Antara 2008 hingga 2023, para peneliti mempelajari 203 buaya muara (juga disebut buaya air asin) di Steve Irwin Wildlife Reserve di Queensland. Mereka melacak suhu tubuh reptil tersebut menggunakan perangkat akustik yang ditanamkan di bawah kulit. Perangkat ini mengirimkan sinyal ke penerima di dekatnya dan pelacak tambahan digunakan untuk memantau kapan buaya tersebut menyelam, dan berapa lama.

Jika buaya tidak terdeteksi selama periode mulai dari 30 menit hingga 24 jam dan kemudian terdeteksi lagi dengan suhu tubuh yang lebih tinggi atau lebih rendah, para ilmuwan berasumsi bahwa buaya tersebut telah mengubah perilakunya untuk mengatur suhu tubuhnya, baik berjemur di bawah sinar Matahari untuk menaikkan suhu tubuhnya atau mencari tempat yang sejuk untuk menurunkan suhu tubuhnya.

"Buaya tersebut akan menghilang selama beberapa jam, dan kemudian kembali dengan suhu 1 atau 2 derajat Celcius lebih dingin," kata Barham.

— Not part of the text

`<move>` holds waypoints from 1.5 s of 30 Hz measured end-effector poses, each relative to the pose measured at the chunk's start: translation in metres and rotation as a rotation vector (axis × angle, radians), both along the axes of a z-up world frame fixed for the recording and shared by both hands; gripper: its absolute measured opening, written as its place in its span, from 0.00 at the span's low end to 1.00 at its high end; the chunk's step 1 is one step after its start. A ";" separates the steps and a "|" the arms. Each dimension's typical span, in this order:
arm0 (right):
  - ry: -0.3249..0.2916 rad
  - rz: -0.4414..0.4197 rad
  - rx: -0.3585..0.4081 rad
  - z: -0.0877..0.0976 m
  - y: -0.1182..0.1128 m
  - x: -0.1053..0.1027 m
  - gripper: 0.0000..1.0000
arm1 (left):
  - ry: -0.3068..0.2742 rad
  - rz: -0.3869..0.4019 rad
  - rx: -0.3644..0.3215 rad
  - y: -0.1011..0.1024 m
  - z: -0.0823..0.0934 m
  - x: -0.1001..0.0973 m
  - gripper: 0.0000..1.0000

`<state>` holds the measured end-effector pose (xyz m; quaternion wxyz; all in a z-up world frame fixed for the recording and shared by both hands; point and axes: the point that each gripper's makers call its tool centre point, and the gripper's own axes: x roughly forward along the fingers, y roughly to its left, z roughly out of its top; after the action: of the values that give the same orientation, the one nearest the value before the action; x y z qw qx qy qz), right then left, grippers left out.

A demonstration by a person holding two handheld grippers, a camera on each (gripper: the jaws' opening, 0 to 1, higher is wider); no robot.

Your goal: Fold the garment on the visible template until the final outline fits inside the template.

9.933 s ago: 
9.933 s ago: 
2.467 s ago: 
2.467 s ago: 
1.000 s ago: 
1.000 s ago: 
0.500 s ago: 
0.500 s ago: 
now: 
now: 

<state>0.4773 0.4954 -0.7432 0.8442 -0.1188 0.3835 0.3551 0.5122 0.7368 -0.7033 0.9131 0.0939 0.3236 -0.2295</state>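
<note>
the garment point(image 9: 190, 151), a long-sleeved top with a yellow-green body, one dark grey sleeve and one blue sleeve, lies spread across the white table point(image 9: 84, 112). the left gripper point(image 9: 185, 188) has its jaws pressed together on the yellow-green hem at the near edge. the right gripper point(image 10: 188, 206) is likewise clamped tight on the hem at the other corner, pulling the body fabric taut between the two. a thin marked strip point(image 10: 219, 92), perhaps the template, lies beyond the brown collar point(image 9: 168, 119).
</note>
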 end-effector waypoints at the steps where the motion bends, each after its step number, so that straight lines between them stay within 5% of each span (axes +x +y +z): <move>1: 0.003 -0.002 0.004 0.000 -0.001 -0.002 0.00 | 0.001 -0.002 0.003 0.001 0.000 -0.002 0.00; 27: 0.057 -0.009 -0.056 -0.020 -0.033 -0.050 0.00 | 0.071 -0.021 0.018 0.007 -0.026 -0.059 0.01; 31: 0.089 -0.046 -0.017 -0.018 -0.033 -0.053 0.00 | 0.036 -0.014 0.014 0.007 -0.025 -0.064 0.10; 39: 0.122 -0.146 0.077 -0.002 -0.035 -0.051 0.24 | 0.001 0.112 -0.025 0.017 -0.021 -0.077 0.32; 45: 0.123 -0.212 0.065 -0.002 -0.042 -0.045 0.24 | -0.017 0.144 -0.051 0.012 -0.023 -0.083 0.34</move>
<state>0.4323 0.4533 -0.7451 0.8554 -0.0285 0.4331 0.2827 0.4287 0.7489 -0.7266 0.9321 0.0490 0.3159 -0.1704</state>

Selama periode penelitian, para peneliti mencatat hampir 6,5 juta pembacaan suhu dari buaya. Suhu tubuh tertinggi meningkat sebesar 0,55 C. Dari buaya yang dipantau, 135 menunjukkan suhu tubuh melebihi 32 derajat Celcius setidaknya sekali, dan satu individu menunjukkan suhu tubuh di atas 32 derajat Celcius selama lebih dari sebulan pada 2021.

Suhu tubuh tertinggi dikaitkan dengan periode El Niño, dipicu arus Pasifik yang luar biasa hangat menyebabkan musim panas dan kering di daratan. Frekuensi periode ini diyakini meningkat sebagai akibat dari perubahan iklim.

Menurut data pelacakan, perilaku pendinginan terdeteksi lebih sering ketika suhu sekitar lebih panas. Buaya juga menenggelamkan diri untuk periode yang lebih pendek ketika suhu tinggi.

Tidak jelas bagaimana perubahan perilaku buaya ini memengaruhi kelangsungan hidup mereka. Mereka tentu saja sudah beradaptasi dengan suhu tinggi, tetapi ada kemungkinan bahwa peningkatan periode cuaca panas dapat mengurangi kemampuan mereka untuk berburu. Buaya adalah predator siluman dan biasanya menenggelamkan diri untuk menyergap mangsa di tepi sungai.

"Setiap menit yang mereka habiskan di tepi sungai untuk mencoba menurunkan suhu tubuh mereka adalah menit yang tidak mereka gunakan untuk bepergian, bereproduksi, atau mencari makanan. Itu dapat mengakibatkan dampak tidak langsung di masa mendatang pada kesehatan mereka," kata Barham.